Judging by the misguided aplomb with which he throws himself into this laughably bad adaptation of a Guy de Maupassant novel - a novel about a shallow hustler who seduces his way to the top of Paris society in the 1890s - I'd guess the answer is he's acting.

Pattinson's Duroy arrives in Paris, a soldier with no prospects, and stumbles into the thriving and powerful world of newspapering. He has no talent as a reporter nor as a writer, but that doesn't stop Madeleine Forestier (Uma Thurman), the free-thinking wife of a top La Vie Francaise editor, from getting Georges a job there.

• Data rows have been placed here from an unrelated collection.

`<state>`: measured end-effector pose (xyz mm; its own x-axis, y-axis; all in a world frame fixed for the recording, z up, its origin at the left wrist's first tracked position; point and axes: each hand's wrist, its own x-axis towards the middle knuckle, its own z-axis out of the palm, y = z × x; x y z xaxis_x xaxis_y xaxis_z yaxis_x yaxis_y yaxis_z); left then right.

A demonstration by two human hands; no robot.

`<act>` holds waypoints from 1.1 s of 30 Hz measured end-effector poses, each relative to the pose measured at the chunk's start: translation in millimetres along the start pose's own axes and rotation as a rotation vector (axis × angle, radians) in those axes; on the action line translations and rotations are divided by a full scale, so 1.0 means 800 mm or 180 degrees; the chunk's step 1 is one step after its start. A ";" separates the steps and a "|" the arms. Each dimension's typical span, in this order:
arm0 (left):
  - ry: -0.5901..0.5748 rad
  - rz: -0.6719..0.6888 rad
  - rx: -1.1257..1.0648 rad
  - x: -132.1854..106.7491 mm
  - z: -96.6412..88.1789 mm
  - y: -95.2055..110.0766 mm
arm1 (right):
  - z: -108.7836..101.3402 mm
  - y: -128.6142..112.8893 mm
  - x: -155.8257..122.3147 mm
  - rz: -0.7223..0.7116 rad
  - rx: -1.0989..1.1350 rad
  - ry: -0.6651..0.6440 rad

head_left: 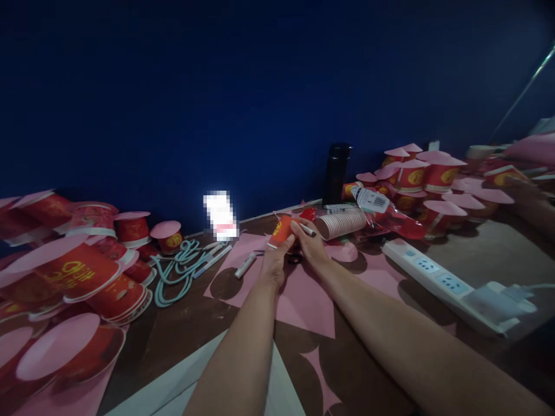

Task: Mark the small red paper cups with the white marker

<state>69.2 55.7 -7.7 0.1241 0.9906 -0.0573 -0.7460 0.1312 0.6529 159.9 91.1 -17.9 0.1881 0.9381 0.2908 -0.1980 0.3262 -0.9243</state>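
Observation:
A red paper cup (280, 229) with yellow print lies tilted in my left hand (275, 263), whose fingers are closed round it. My right hand (313, 247) is closed on a white pen with a dark end (308, 230), and its fingertips touch the cup's upper side. Beneath my hands lies a pink paper sheet (299, 312) with round cut-outs. Partly hidden under my hands are dark scissors (295, 259). A short white tube, perhaps a glue stick (245, 264), rests on the sheet to the left of my left hand.
Red cups topped with pink discs crowd the left (87, 271) and the right (442, 173). Nearby are a coiled pale cable (173, 283), a bright phone screen (221, 214), a black flask (337, 173), a cup stack (342, 224) and a power strip (437, 277). Another person's hand (522, 193) is far right.

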 end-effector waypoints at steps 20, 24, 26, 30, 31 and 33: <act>0.0530 0.0294 -0.0665 0.018 -0.024 0.014 | 0.008 -0.027 -0.032 -0.2357 -0.1837 -0.0627; 0.0536 0.0293 -0.0622 0.017 -0.022 0.014 | 0.008 -0.026 -0.032 -0.2342 -0.1948 -0.0603; 0.0569 0.0299 -0.0592 0.017 -0.021 0.014 | 0.008 -0.026 -0.032 -0.2332 -0.1960 -0.0590; 0.0607 0.0328 -0.0508 0.016 -0.018 0.014 | 0.007 -0.025 -0.031 -0.2301 -0.1949 -0.0617; 0.0614 0.0330 -0.0485 0.015 -0.017 0.014 | 0.007 -0.025 -0.031 -0.2284 -0.1960 -0.0608; 0.0588 0.0303 -0.0427 0.014 -0.017 0.014 | 0.006 -0.024 -0.030 -0.2258 -0.1992 -0.0592</act>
<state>53.4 69.0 -11.2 -0.0635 0.9873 -0.1456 -0.8303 0.0287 0.5566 154.2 62.6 -5.7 -0.0996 0.5674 0.8174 0.4620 0.7540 -0.4670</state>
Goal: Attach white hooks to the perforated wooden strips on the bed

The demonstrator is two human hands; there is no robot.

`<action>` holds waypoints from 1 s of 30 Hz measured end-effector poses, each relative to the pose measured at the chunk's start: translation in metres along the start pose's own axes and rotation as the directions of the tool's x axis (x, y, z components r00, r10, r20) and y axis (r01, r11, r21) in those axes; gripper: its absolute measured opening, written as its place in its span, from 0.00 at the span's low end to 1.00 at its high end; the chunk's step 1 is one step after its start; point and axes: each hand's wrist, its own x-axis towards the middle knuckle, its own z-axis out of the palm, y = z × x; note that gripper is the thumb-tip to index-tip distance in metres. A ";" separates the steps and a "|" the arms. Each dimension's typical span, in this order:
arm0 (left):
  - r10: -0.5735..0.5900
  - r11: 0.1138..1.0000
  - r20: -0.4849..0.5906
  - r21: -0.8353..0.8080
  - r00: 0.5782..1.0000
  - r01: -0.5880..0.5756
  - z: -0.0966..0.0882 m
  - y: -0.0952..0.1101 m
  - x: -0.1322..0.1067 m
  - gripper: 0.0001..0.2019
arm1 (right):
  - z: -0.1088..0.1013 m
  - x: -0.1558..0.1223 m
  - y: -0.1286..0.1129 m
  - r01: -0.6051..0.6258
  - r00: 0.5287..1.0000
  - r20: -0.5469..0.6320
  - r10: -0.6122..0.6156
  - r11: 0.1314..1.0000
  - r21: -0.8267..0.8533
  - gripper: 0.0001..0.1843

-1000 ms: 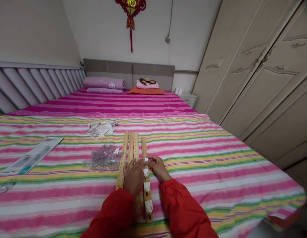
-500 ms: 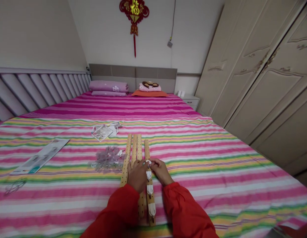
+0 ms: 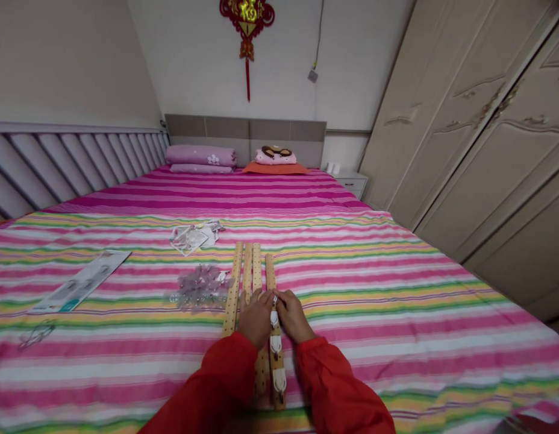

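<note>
A perforated wooden strip (image 3: 270,271) lies lengthwise before me with several white hooks in a row along its nearer half. My left hand (image 3: 256,319) reaches in from the left, fingers closed against the farthest hook (image 3: 274,299). From the other side my right hand (image 3: 296,316) pinches the same hook, its fingertips meeting the left ones. The hands cover most of that hook. Nearer to me, another white hook (image 3: 276,345) sits flat on the strip. Three more perforated strips (image 3: 256,265) lie side by side to the left, partly beneath my left hand.
Left of the strips lies a pile of small clear plastic packets (image 3: 202,288). Behind it are opened packaging pieces (image 3: 196,236). A long hook card (image 3: 83,282) and a clear loose piece (image 3: 38,333) lie farther left on the striped bedsheet (image 3: 397,337).
My hands have drawn closer together over the farthest hook, covering more of it. The whole view has shifted slightly; the strips and packets stay where they were.
</note>
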 end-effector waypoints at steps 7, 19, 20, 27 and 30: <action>-0.011 0.969 0.045 -0.247 0.999 0.022 0.000 -0.019 0.005 0.28 | -0.003 0.001 0.003 -0.066 0.997 -0.015 0.072 0.969 0.237 0.16; -0.439 0.898 -0.143 -0.080 0.887 0.432 -0.071 -0.120 0.036 0.12 | -0.004 -0.002 -0.007 -0.263 0.955 0.011 0.296 0.832 0.488 0.25; -0.461 0.886 -0.138 -0.028 0.877 0.462 -0.071 -0.122 0.038 0.12 | -0.004 -0.002 -0.007 -0.264 0.954 0.009 0.299 0.830 0.490 0.25; -0.470 0.871 -0.144 0.080 0.871 0.484 -0.068 -0.119 0.042 0.10 | -0.001 0.000 -0.005 -0.269 0.952 0.012 0.305 0.820 0.506 0.25; -0.502 0.862 -0.182 -0.025 0.846 0.506 -0.071 -0.121 0.036 0.10 | -0.002 0.000 -0.006 -0.265 0.952 0.005 0.306 0.817 0.513 0.24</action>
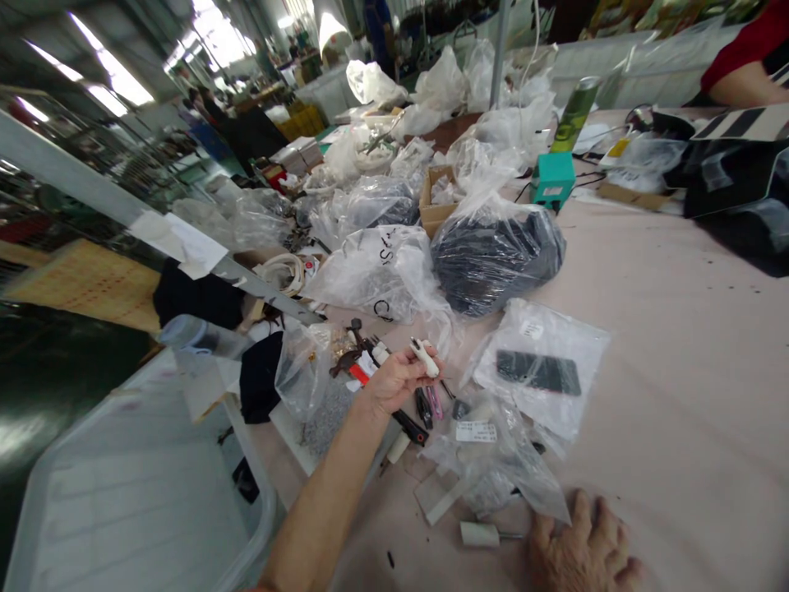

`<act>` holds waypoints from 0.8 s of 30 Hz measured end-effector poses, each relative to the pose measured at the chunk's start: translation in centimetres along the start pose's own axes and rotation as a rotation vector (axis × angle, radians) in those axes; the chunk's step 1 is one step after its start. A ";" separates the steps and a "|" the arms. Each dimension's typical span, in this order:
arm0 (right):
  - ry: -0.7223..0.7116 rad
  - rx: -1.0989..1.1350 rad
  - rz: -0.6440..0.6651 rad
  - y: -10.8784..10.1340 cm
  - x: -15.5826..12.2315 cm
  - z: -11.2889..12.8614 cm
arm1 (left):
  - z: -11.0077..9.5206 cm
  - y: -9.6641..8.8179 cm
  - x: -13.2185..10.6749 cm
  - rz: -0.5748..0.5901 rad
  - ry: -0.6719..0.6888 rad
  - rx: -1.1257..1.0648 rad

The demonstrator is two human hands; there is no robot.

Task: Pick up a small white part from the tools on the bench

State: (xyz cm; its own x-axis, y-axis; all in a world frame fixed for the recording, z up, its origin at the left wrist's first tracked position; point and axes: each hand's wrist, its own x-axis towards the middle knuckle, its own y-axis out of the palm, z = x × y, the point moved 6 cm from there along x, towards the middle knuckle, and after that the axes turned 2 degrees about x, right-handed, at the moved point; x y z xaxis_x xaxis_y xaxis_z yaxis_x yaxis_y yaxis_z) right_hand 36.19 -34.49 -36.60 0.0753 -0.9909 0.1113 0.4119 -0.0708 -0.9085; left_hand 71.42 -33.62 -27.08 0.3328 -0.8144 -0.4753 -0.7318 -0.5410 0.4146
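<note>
My left hand (395,380) is closed around a small white-handled tool (425,357), held just above a clutter of small tools (425,407) on the table (678,345). My right hand (583,551) lies flat on the table at the bottom edge, fingers spread, touching the corner of a clear plastic bag (493,456) with a white label. A small white cylinder (481,534) lies just left of that hand.
A flat clear bag holding a black strip (539,372) lies to the right. A big bag of dark parts (496,255) and several white bags (376,275) crowd the back. A grey plastic bin (123,485) stands at left. Another person's arm in a red sleeve (745,66) shows far right.
</note>
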 end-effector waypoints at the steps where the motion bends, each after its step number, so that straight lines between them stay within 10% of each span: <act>1: 0.006 -0.003 -0.001 -0.1 0.0 0.1 | 0.1 0.0 -0.2 0.004 0.001 -0.018; 12: -0.012 0.018 -0.002 1.1 -0.4 -1.2 | 1.5 0.2 -3.0 -0.065 0.046 0.341; 24: -0.024 -0.050 0.109 1.8 -0.2 -1.6 | 21.7 3.8 -19.9 -0.134 -0.154 0.569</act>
State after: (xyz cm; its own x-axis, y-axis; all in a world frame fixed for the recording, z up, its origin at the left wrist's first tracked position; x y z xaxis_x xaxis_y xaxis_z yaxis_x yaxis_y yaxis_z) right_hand 35.48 -34.65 -38.90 0.1393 -0.9901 0.0200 0.3544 0.0309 -0.9346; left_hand 49.11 -14.92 -32.91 0.3852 -0.6839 -0.6196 -0.9068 -0.4052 -0.1164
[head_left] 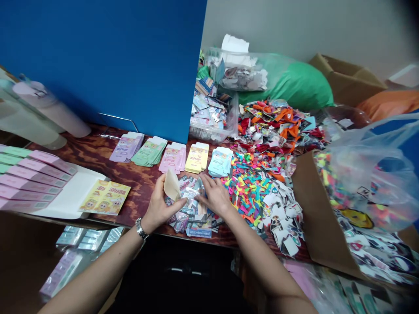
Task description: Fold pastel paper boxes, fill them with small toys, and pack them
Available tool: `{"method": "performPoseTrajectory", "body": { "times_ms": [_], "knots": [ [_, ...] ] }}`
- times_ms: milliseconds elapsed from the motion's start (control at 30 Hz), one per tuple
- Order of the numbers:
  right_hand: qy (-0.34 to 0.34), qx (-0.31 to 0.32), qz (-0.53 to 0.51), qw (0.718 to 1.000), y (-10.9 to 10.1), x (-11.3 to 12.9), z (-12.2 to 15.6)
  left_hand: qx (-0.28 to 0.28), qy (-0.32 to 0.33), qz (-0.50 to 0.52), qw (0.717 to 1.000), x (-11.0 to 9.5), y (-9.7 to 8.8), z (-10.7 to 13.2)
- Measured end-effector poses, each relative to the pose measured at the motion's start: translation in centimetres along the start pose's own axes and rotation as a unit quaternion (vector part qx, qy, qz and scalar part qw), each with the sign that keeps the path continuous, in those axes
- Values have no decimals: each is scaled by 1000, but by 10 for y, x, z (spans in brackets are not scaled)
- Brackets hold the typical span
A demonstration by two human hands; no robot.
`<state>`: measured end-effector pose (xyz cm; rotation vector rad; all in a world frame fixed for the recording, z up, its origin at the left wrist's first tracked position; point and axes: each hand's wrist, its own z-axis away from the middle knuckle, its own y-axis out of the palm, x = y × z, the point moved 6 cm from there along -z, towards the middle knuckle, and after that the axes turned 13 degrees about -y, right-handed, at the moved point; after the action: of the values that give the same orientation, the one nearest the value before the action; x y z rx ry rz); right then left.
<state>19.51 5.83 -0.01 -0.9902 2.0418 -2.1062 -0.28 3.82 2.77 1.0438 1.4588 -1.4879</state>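
Head cam: left hand point(163, 205) is gripping a pale box point(171, 185), fingers clamped on it, above the packet pile point(180, 221); right hand point(214, 195) is hovering around a shiny packet point(190, 193), can't tell if it's pinching.

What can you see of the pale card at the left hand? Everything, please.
The pale card is cream, with no print on the side that shows, and looks like thin card or paper. It narrows to a point at the top and has a rounded lower edge. Whether it is an open box or a single sheet, I cannot tell. It stands tilted, its left edge against the left hand, just in front of the pink boxes and left of the packets.
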Motion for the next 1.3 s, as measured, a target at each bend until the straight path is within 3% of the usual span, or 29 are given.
{"method": "performPoseTrajectory", "body": {
  "times_ms": [133,333,500,633,733,833,933,1000,1067,1100,1167,1300],
  "knots": [
    [0,48,89,995,2,-9,-4,33,-36,-18,999,8,2,-2],
    [-11,13,92,996,-4,4,0,66,-42,-35,996,6,10,-1],
    [-1,98,87,991,11,17,-2,69,-25,-51,996,3,14,-1],
    [-15,101,84,991,17,20,-8,56,-12,-59,997,1,14,0],
    [-30,29,21,999,8,17,-9,22,-5,-73,997,2,9,0],
    [-34,-75,-129,988,-14,10,-3,-19,0,-116,993,4,2,-1],
    [23,-225,-257,939,-46,-2,13,-52,-8,-146,988,7,-4,-3],
    [70,-364,-280,886,-70,-8,29,-59,-9,-161,985,8,-4,-3],
    [80,-438,-268,854,-85,-5,39,-57,3,-178,982,7,0,-3],
    [68,-438,-250,861,-88,0,40,-55,14,-187,981,5,3,-3],
    [15,-387,-197,901,-87,15,34,-46,39,-204,977,1,10,-1],
    [-89,-286,-86,950,-70,45,23,-34,90,-242,965,-5,22,2]
  ]
}}
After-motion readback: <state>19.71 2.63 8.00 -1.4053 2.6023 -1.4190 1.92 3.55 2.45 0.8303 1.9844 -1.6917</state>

Her interest, at least at the outset, is purely professional - but there are plenty of other socialites who find themselves falling for Georges. His career goes arc-ing upward as he spends more time with the wives of the French capital's movers and shakers.

Among them: Virginie Walters (Kristin Scott Thomas), married to the Rupert Murdoch of late 19th-century Paris (Colm Meaney), and so desperate for Georges' attentions that she relays War Department secrets to get him into bed. And then there's the saucer-eyed sexpot Clotilde de Marelle (Christina Ricci), who fixes up a pied-a-terre where she and Georges tryst. Whatever emotional cruelty he inflicts on Clotilde, she always comes back for more.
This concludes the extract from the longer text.